Alguns eternos se dedicaram ao desenvolvimento de tecnologias de pulmões mecânicos, o que proporcionou aos humanos alguns séculos adicionais de sobrevida. Outros concentraram seus esforços em estratégias extraplanetárias, projetando naves capazes de abrigar vida humana em outros mundos, com estruturas inteiras sendo construídas no espaço. Muitos humanos se entusiasmaram com esse plano, que oferecia a perspectiva de viverem em naves sob a orientação dos eternos, que, após séculos, passaram a ser venerados quase como divindades, recebendo sacrifícios esporádicos. Outros eternos adotaram abordagens mais audaciosas, criando naves incubadoras destinadas a transportar ovos, e não seres humanos, para a imensidão do espaço. Alguns se recordaram da colônia estabelecida no planeta vermelho e descobriram que, conforme esperado por muitos, ela havia falhado miseravelmente. A radiação implacável se mostrou um obstáculo insuperável.

Ele optou por permanecer na Terra, escolhendo a incerteza terrestre em vez da imprevisibilidade do espaço. Quando a humanidade finalmente desenvolveu um sistema que ampliava a capacidade dos pulmões mecânicos e mitigava os efeitos devastadores na atmosfera, a esperança brilhou brevemente. No entanto, os humanos, em sua infinita cobiça, decidiram que apenas alguns eleitos mereciam acesso ao oxigênio e aos escassos alimentos que lutavam para crescer em um mundo cada vez mais asfixiado. E assim, mergulharam mais uma vez no abismo da guerra. Isso o irritou profundamente; salvar essas criaturas parecia uma tarefa fútil.

Ele começou a vagar, observando de longe o caos se desdobrar. Alguns eternos, incapazes de ficar à margem, juntaram-se ao conflito, enquanto os humanos empregavam novas tecnologias para infligir danos aos eternos. Agora, eles possuíam o poder de ferir aqueles que antes consideravam deuses. Outros eternos recuaram para as sombras, buscando refúgio do tumulto. A civilização humana continuou sua espiral descendente, perdendo suas tecnologias, assistindo impotente enquanto a flora murchava e os humanos se tornavam cada vez mais frágeis e escassos. Ele continuou sua caminhada solitária, testemunhando o lento crepúsculo do planeta. Os humanos, em sua desesperada busca por oxigênio, esgotaram os oceanos, transformando vastos mares em desertos áridos. A fauna desapareceu, e após séculos, nem mesmo os insetos restavam. E ele caminhou, os séculos passando como folhas ao vento, enquanto ele começava a contar o tempo mais uma vez.

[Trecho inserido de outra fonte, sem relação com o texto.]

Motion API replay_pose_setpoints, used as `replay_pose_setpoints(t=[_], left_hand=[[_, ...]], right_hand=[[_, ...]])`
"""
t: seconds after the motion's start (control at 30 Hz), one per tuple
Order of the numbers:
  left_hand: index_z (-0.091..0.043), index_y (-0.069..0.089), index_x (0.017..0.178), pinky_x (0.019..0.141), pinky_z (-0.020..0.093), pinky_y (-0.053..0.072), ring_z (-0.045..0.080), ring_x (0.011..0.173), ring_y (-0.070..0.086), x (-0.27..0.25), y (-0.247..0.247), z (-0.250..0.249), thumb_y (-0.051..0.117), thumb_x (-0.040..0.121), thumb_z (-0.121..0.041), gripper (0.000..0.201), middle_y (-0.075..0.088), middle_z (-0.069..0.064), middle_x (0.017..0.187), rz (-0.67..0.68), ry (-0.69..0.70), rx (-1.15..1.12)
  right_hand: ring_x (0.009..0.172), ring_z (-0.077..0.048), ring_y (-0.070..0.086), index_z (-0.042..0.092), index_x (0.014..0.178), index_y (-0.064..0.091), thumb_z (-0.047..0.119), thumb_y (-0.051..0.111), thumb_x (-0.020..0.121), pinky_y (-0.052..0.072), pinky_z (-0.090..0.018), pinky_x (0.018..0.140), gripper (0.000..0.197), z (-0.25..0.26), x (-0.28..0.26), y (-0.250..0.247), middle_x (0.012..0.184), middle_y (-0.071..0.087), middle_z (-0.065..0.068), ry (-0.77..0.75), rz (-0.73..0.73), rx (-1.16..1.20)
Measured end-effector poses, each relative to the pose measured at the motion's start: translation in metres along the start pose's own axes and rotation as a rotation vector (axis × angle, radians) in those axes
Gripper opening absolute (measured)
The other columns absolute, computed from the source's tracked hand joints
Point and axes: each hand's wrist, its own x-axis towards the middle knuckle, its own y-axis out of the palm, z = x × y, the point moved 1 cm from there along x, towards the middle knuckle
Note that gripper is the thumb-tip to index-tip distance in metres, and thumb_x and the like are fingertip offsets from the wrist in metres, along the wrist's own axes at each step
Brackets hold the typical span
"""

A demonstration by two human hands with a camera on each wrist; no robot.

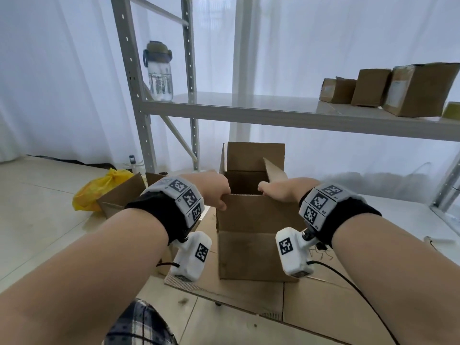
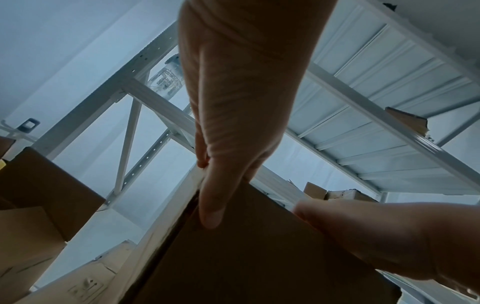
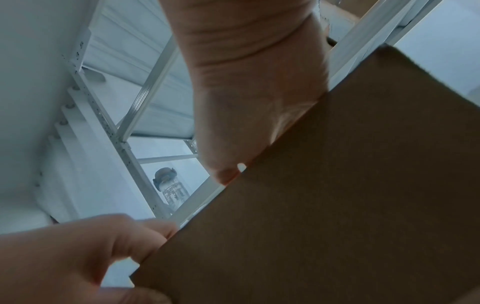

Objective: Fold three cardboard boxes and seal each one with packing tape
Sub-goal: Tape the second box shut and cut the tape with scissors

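A brown cardboard box [image 1: 251, 252] stands upright on flattened cardboard sheets [image 1: 306, 302] on the floor, its top flaps raised. My left hand [image 1: 216, 190] grips the near flap's top edge at its left corner, thumb outside and fingers over the rim. My right hand [image 1: 281, 191] holds the same edge at the right corner, beside the slanted right flap [image 1: 275, 171]. In the left wrist view my left hand [image 2: 233, 123] pinches the cardboard box [image 2: 259, 257]. Seen from the right wrist, my right hand [image 3: 249, 115] has its thumb over the cardboard box [image 3: 337, 195]. No tape is in view.
A grey metal shelf rack [image 1: 249, 113] stands behind the box, with a water bottle [image 1: 159, 70] and several sealed boxes [image 1: 398, 88] on it. Another open box [image 1: 122, 195] and a yellow bag [image 1: 99, 188] lie at the left. White curtains hang behind.
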Motion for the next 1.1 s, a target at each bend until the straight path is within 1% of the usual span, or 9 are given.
replay_pose_setpoints(t=[0.1,0.23,0.43,0.53,0.63,0.7,0.8,0.9,1.1], left_hand=[[-0.016,0.066,0.103,0.096,0.041,0.04,0.02,0.107,0.041,0.005,0.002,0.002,0.047,0.089,-0.061,0.051,0.053,0.003,0.101,0.001,-0.091,-0.025],[-0.017,0.066,0.085,0.091,0.037,0.044,0.017,0.093,0.048,0.007,0.01,0.004,0.036,0.075,-0.079,0.07,0.057,0.002,0.088,-0.078,-0.153,-0.213],[-0.022,0.049,0.13,0.106,0.039,0.039,0.028,0.131,0.041,0.006,0.024,-0.008,0.069,0.075,-0.057,0.068,0.025,0.006,0.15,-0.357,-0.21,-0.547],[-0.016,0.048,0.13,0.096,0.033,0.046,0.022,0.115,0.052,0.007,0.026,-0.006,0.069,0.076,-0.056,0.07,0.051,0.007,0.133,-0.269,-0.276,-0.576],[-0.012,0.055,0.123,0.089,0.03,0.049,0.017,0.099,0.057,0.012,0.026,0.0,0.068,0.077,-0.055,0.064,0.062,0.004,0.116,-0.237,-0.29,-0.575],[-0.012,0.058,0.119,0.087,0.029,0.051,0.016,0.095,0.06,0.02,0.025,0.002,0.067,0.079,-0.054,0.058,0.064,0.003,0.11,-0.212,-0.293,-0.531],[-0.012,0.061,0.111,0.082,0.027,0.053,0.016,0.087,0.063,0.035,0.021,0.014,0.064,0.084,-0.051,0.048,0.065,0.002,0.098,-0.152,-0.315,-0.505],[-0.01,0.062,0.11,0.077,0.023,0.05,0.015,0.084,0.061,0.049,0.023,0.038,0.062,0.09,-0.039,0.035,0.061,0.0,0.092,-0.147,-0.338,-0.552],[-0.012,0.058,0.114,0.088,0.03,0.047,0.017,0.092,0.054,0.082,0.032,0.101,0.06,0.092,-0.034,0.03,0.062,0.006,0.109,-0.282,-0.467,-0.591]], right_hand=[[0.14,-0.028,0.03,0.014,0.143,0.04,0.051,0.017,0.099,0.02,-0.043,0.115,0.062,-0.007,0.001,-0.003,0.153,0.032,-0.012,0.037,-0.063,-0.031],[0.133,-0.03,0.04,0.01,0.14,0.045,0.056,0.014,0.098,0.025,-0.044,0.112,0.069,-0.028,-0.001,-0.021,0.147,0.041,-0.013,0.046,-0.221,0.015],[0.115,-0.024,0.053,0.011,0.123,0.058,0.09,0.014,0.069,0.038,-0.039,0.101,0.106,-0.078,-0.03,-0.026,0.127,0.059,-0.006,-0.059,-0.269,-0.013],[0.112,-0.021,0.054,0.011,0.132,0.048,0.083,0.049,0.067,0.046,-0.037,0.096,0.097,-0.1,-0.038,-0.018,0.129,0.056,-0.003,-0.119,-0.274,-0.124],[0.103,-0.022,0.056,0.009,0.135,0.044,0.049,0.076,0.075,0.058,-0.035,0.074,0.078,-0.104,-0.029,-0.013,0.125,0.053,-0.006,-0.132,-0.283,0.061],[0.094,-0.023,0.061,0.007,0.123,0.053,0.029,0.075,0.082,0.06,-0.035,0.064,0.051,-0.096,-0.016,-0.009,0.117,0.056,-0.008,-0.165,-0.301,0.171],[0.081,-0.022,0.063,0.008,0.097,0.06,0.021,0.069,0.088,0.059,-0.034,0.063,0.018,-0.081,0.008,-0.011,0.099,0.061,-0.01,-0.191,-0.384,0.121],[0.081,-0.019,0.058,0.014,0.091,0.059,0.024,0.065,0.091,0.052,-0.031,0.075,0.012,-0.066,0.032,-0.018,0.094,0.06,-0.005,-0.209,-0.417,0.047],[0.099,-0.023,0.057,0.014,0.115,0.059,0.026,0.059,0.093,0.046,-0.034,0.086,0.025,-0.02,0.104,-0.028,0.111,0.062,-0.006,-0.232,-0.541,0.136]])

Ele foi arrancado de suas reflexões quando sentiu uma mudança sob seus pés. A aspereza da areia deu lugar a uma sensação suave e envolvente. Com um toque hesitante, ele explorou o solo com a mão e sentiu algo muito distinto da aridez familiar. Era água, límpida e refrescante, banhando seus dedos cansados. Na fronteira entre a terra e a água, ele avistou uma pequena mancha de verde, um broto de vida emergindo do deserto. Um sorriso involuntário se formou em seu rosto, músculos há muito esquecidos se contorcendo em uma expressão de alegria. Ele recolheu um pouco da água em sua mão e a levou aos lábios, redescobrindo o prazer de um sorriso. Esse gesto singelo era um sinal de que a vida poderia renascer no planeta, não importava quanto tempo ele tivesse que esperar. Ele se levantou, reenergizado pela esperança renovada, e retomou sua caminhada com um sorriso estampado no rosto. Logo, ele voltaria a sentir, a experimentar, e dessa vez, ele seria a lenda reencarnada, ele seria o Conde.